TL;DR: The OpenClaw Gateway is a WebSocket service that runs on port 18789 and routes traffic between your agent, your channels (Telegram, Slack, WhatsApp), and your nodes. By default it binds to 127.0.0.1 and needs no auth. Switch to a non-loopback bind and it requires a token. That is the whole shape of it.

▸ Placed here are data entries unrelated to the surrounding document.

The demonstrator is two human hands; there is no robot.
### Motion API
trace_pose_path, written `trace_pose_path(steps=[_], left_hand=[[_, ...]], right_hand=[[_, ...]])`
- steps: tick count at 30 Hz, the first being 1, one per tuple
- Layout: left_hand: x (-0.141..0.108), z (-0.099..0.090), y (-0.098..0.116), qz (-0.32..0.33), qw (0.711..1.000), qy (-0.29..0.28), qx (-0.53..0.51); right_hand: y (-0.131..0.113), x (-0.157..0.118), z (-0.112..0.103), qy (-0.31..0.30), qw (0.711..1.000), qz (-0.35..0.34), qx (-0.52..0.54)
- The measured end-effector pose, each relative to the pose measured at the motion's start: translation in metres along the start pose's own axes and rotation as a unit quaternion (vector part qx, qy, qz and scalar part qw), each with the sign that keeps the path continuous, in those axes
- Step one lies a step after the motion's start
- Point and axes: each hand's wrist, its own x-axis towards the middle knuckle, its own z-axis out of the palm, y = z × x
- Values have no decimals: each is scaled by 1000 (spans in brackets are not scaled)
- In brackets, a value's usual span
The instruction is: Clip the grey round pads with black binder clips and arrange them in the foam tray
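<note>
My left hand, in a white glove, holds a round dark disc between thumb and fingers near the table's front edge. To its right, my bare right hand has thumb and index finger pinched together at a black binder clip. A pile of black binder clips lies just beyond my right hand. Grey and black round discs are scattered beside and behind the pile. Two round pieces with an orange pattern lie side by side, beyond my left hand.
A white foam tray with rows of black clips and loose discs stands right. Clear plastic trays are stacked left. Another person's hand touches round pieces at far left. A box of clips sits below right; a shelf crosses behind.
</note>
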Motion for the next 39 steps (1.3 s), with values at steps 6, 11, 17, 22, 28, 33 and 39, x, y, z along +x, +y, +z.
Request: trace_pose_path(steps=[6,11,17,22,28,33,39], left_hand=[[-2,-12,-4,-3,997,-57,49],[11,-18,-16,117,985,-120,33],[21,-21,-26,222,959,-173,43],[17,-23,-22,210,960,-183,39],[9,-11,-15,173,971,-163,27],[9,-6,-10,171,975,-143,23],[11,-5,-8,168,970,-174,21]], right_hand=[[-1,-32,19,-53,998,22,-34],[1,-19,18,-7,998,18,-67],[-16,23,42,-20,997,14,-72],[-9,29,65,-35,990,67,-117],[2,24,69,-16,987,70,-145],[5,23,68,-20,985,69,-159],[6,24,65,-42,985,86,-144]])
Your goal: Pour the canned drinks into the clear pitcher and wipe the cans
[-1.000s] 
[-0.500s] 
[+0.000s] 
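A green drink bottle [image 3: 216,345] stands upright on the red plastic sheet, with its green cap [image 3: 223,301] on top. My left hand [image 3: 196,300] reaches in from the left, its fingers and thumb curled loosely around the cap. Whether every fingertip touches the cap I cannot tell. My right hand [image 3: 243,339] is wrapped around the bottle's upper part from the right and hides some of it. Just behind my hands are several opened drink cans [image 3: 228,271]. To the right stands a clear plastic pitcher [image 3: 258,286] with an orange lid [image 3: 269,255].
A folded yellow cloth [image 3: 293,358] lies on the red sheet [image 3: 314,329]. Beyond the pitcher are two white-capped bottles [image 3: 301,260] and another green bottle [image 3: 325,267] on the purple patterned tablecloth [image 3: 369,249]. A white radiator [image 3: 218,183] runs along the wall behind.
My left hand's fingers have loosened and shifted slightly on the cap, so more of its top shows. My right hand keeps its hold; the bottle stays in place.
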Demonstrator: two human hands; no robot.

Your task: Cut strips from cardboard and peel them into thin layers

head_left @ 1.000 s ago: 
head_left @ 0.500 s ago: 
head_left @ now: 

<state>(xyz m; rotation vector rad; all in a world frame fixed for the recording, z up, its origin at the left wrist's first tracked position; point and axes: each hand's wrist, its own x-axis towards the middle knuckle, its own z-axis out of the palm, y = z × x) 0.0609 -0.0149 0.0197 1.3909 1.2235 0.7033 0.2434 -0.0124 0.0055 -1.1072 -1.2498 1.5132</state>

"Gateway" in OpenClaw is one specific thing: the WebSocket server that ships with the agent. It listens on 127.0.0.1:18789 by default, accepts connections from local clients (the Mac app, the web UI, the CLI), and proxies requests to your channels and nodes.
Channels are the consumer-facing endpoints. Telegram, Slack, WhatsApp, Discord. Nodes are workers the agent reaches over an authenticated tunnel.
There are two modes. Local mode binds to loopback and accepts unauthenticated connections from the same machine. Remote mode binds to a non-loopback interface and refuses connections without a token (gateway.auth.token in ~/.openclaw/openclaw.json, or OPENCLAW_GATEWAY_TOKEN in the environment). Switching modes is a config edit, not a separate binary.
The first time I tried to reach my agent from a Telegram message away from the desk, the gateway logs said "connect failed, code 4008" and the web UI was offline. I had set gateway.auth.token. The companion app reads gateway.remote.token. Different key, same human, two hours.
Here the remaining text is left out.